Problem:
Determine how many of the lines below hold the word "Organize". Give the number and nothing else.

[Provided data — start]

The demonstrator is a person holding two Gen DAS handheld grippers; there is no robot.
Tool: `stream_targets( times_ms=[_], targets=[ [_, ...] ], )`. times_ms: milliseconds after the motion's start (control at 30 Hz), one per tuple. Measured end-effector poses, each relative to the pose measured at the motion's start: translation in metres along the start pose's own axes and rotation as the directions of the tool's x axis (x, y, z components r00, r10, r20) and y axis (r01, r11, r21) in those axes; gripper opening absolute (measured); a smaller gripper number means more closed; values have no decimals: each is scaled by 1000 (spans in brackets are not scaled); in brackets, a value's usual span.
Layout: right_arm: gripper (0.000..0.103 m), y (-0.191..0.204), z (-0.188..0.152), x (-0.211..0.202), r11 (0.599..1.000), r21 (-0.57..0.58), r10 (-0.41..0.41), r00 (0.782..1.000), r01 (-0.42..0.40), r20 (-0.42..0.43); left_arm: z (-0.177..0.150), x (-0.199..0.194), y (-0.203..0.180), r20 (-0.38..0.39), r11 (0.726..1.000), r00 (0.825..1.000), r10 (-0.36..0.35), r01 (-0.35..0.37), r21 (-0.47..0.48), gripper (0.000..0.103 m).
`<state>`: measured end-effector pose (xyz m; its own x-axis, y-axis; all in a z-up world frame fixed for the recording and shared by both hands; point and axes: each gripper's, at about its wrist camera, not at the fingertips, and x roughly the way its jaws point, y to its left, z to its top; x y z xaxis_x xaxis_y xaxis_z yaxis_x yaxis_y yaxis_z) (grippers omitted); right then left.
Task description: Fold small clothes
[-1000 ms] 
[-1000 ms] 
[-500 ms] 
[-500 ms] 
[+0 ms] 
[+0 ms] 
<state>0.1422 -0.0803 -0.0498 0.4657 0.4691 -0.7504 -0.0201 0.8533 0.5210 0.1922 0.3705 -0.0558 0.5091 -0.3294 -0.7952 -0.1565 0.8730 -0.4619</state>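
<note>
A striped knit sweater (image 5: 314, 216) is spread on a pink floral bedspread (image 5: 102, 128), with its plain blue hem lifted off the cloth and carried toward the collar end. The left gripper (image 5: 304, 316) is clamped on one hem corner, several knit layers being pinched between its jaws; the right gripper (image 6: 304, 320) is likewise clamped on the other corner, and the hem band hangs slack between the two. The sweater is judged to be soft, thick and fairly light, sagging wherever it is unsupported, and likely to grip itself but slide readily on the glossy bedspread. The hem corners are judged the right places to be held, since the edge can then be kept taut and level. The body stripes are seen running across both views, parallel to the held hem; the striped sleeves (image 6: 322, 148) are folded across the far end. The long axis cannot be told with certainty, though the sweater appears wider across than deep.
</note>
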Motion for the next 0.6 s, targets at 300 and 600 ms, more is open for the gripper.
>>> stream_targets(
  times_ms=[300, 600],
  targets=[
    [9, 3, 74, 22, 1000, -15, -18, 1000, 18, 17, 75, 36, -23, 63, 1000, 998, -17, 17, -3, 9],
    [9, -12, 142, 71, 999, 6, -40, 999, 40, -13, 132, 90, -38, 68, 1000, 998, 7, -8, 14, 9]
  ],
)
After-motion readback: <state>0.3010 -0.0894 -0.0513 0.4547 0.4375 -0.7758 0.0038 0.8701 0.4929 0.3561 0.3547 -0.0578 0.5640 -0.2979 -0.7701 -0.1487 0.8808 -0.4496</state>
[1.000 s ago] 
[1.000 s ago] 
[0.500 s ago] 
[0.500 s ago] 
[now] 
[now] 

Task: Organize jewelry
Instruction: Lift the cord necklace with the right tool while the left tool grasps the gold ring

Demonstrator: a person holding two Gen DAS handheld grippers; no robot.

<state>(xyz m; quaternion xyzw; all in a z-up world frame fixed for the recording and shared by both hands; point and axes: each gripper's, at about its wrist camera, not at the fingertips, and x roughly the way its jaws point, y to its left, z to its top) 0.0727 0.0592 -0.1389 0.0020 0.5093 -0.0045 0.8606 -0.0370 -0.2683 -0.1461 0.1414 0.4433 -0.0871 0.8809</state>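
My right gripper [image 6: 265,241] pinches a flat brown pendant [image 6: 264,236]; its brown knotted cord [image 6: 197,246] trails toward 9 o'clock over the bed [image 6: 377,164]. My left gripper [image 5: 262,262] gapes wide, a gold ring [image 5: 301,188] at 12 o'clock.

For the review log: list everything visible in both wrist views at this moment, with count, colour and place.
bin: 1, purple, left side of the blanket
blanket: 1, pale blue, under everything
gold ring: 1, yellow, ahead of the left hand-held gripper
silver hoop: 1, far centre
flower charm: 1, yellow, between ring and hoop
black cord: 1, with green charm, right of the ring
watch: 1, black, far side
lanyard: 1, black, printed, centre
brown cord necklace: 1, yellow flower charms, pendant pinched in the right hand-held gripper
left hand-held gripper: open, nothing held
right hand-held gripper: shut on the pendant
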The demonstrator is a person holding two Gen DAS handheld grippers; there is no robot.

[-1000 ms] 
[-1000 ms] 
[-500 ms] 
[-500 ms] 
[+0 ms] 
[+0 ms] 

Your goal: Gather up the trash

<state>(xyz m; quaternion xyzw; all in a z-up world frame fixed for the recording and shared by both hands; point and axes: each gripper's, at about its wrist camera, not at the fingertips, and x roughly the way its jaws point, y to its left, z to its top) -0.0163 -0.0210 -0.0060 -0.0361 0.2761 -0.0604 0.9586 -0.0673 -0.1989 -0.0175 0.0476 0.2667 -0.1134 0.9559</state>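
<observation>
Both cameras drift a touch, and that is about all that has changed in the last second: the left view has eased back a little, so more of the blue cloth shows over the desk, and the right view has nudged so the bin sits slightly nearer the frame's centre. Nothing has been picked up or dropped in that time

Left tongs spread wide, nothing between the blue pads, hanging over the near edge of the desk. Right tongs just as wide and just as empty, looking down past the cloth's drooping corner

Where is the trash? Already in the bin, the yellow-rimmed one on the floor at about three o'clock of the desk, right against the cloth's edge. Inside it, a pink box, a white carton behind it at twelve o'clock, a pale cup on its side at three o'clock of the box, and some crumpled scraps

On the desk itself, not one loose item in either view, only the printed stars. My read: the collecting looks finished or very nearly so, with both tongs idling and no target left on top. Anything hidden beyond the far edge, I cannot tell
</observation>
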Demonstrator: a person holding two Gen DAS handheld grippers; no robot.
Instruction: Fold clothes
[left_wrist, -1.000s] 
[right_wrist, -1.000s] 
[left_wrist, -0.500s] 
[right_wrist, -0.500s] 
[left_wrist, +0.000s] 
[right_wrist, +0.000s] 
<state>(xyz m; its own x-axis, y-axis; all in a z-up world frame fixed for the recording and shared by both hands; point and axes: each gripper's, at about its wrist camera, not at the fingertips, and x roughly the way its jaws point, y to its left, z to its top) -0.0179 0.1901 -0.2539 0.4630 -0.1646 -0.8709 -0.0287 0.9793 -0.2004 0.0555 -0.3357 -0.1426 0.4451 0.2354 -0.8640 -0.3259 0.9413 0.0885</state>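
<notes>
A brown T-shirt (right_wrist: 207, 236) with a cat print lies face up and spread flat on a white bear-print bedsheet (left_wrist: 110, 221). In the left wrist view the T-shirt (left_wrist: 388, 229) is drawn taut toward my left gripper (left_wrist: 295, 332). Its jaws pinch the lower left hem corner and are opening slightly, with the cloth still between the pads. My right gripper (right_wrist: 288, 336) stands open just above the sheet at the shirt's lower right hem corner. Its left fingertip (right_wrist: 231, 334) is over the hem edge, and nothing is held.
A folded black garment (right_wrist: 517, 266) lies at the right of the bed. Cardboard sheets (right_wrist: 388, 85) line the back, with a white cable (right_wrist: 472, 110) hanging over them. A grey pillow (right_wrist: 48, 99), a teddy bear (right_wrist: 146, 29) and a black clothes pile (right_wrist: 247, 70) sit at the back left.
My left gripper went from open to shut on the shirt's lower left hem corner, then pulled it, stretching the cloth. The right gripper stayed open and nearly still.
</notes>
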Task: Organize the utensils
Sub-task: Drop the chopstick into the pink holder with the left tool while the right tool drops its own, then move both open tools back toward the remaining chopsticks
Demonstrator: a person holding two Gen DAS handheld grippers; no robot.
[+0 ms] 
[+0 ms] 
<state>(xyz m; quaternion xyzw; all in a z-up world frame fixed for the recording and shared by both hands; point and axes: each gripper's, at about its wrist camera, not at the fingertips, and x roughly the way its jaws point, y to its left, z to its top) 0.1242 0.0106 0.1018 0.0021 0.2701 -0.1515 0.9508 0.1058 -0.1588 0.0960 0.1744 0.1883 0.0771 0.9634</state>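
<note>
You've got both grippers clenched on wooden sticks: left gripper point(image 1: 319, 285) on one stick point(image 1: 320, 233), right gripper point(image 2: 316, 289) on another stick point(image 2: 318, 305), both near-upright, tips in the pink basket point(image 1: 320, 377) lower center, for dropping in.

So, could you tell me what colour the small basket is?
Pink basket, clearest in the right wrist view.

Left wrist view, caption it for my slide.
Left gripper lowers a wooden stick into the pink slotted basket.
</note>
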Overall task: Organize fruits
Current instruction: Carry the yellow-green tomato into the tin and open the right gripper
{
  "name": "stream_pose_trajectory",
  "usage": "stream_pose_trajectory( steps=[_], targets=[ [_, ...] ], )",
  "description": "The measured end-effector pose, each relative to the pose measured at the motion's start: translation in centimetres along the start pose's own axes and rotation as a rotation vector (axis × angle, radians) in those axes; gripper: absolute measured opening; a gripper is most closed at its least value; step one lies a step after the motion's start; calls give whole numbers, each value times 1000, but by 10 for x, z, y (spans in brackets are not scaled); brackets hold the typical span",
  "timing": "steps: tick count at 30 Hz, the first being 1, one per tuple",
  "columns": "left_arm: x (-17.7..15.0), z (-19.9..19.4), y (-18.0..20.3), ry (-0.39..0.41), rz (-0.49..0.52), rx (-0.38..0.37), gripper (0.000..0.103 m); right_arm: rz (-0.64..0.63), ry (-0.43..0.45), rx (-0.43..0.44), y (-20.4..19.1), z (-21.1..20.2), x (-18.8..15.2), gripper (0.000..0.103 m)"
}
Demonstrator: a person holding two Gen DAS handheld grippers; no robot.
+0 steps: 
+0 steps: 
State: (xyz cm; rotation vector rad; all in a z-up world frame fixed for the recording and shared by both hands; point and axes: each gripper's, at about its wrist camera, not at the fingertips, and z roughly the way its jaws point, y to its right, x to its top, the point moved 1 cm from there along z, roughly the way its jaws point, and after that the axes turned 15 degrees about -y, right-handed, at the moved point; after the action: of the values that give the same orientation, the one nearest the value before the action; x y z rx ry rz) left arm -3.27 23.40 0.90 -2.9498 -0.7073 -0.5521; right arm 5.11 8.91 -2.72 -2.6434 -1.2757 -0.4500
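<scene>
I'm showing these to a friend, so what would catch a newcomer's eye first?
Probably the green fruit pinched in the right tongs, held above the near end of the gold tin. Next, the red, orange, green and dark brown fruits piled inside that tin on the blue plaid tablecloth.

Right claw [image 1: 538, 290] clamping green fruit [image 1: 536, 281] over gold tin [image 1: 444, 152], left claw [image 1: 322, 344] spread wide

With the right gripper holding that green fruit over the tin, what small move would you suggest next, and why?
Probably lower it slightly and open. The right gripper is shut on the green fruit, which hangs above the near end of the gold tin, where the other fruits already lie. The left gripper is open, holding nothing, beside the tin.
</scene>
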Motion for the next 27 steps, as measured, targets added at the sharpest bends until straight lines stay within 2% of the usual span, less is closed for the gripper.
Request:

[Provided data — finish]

Result of the task:
3